Расчистив от снега сколоченную из тесаных досок и расшатанную дверь, Рогачев поставил снаружи стоймя к стене лыжи, затащил в избушку значительно потяжелевший к вечеру рюкзак и присел на голые нары, нащупав их по памяти; впервые за весь день, сняв шапку, он закурил. Огонек спички осветил черные бревенчатые стены с лохмотьями копоти в пазах, груду сухих сучьев у очага, сложенного из дикого камня, низкий бревенчатый потолок, тяжелую лавку и стол в углу; окна вообще не было. Не спеша докуривая и чувствуя, как отходят уставшие ноги, Рогачев посидел еще, отдыхая, затем стал быстро устраиваться. Разжег огонь, поставил таять снег, достал крупу и кусок сухого мяса; после бесконечной утомительной белизны глаза отдыхали; он сварил крупяной суп и приготовил место для спанья; воздух в избушке постепенно нагревался, но стены оставались холодными, и именно через эти стены к нему пришло чувство отъединения от всего остального мира; по еле слышно звучавшим стенам он понял, что мороз в ночь еще усиливается; он с жадным аппетитом съел суп и мясо, вычистил снегом котелок и поставил греть чай; дрова горели дружно и ярко, старый запас их был невелик, но на ночь должно хватить; Рогачев подбросил в огонь три полена потолще и с тяжелой, расслабляющей сонливостью в теле прошел к нарам, через силу бросил на нары полушубок и лег. Заснул он еще в движении, когда ложился, и стал слышен один только негромкий голос огня в очаге — треснет перегоревший сучок, осыплется раскаленный уголь. Настывшие за зиму бревна в стенах постепенно прогревались изнутри, и потолок начинал сыреть. Рогачев спал крепко, несколько часов подряд на одном боку, и проснулся в самое начало рассвета от холода бодрым, отдохнувшим; полежав минуты две, соображая, вскочил, принялся весело разводить погасший огонь. Камни очага были теплыми, и он задержался на них ладонями, посматривая на слабый огонек, постепенно набиравший силу.

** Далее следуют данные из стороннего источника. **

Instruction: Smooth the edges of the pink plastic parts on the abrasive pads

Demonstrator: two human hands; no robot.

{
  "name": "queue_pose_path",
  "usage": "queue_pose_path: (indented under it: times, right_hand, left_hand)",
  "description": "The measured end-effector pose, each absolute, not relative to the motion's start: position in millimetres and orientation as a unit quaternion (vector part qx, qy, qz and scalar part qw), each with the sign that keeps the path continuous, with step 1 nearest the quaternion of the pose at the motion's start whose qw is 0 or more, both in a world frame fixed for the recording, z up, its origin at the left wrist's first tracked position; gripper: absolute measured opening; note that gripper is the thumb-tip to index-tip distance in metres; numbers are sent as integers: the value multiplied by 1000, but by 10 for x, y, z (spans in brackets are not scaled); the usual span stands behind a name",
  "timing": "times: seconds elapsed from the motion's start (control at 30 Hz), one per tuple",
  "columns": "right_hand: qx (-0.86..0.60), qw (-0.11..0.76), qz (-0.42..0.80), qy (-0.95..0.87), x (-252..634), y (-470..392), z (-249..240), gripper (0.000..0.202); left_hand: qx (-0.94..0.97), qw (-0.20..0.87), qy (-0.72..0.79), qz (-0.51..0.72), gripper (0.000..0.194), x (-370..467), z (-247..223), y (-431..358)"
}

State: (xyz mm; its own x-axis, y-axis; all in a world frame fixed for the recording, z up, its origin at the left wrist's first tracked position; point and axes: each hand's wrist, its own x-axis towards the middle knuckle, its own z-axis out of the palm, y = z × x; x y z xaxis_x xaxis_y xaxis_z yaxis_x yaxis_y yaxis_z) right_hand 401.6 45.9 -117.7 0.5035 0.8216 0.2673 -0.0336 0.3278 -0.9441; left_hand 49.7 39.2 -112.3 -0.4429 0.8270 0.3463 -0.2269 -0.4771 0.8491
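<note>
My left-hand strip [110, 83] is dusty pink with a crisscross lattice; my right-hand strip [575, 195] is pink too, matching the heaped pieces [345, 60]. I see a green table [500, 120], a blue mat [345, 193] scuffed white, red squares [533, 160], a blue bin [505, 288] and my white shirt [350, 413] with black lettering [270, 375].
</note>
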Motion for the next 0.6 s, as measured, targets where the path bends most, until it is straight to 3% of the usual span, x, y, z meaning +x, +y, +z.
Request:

Поставив котелок на огонь, Рогачев вышел из избушки и задохнулся сухим веселым морозом, тайга уже выступила из белесой, предрассветной мглы, и раскаленный восток взбух и придвинулся к земле, а дальше, к северу, снова отчетливо прорезались острые вершины сопок. «Наверное, на все полсотни натянуло», — подумал Рогачев, пряча в карманы застывшие руки и подергивая мускулами лица, сразу схваченного морозом. Ему хотелось увидеть момент восхода солнца, и он потоптался на месте, с неосознанным удовольствием чувствуя, что прочная и легкая оленья одежда хорошо держит тепло. Он громко и протяжно закричал, пораженный своим одиночеством, и, вслушиваясь в ответный гул тайги, бездумно засмеялся. «Вот пошел, и хорошо, хорошо, такого нигде больше не испытаешь, только здесь, на Севере», — подумал он.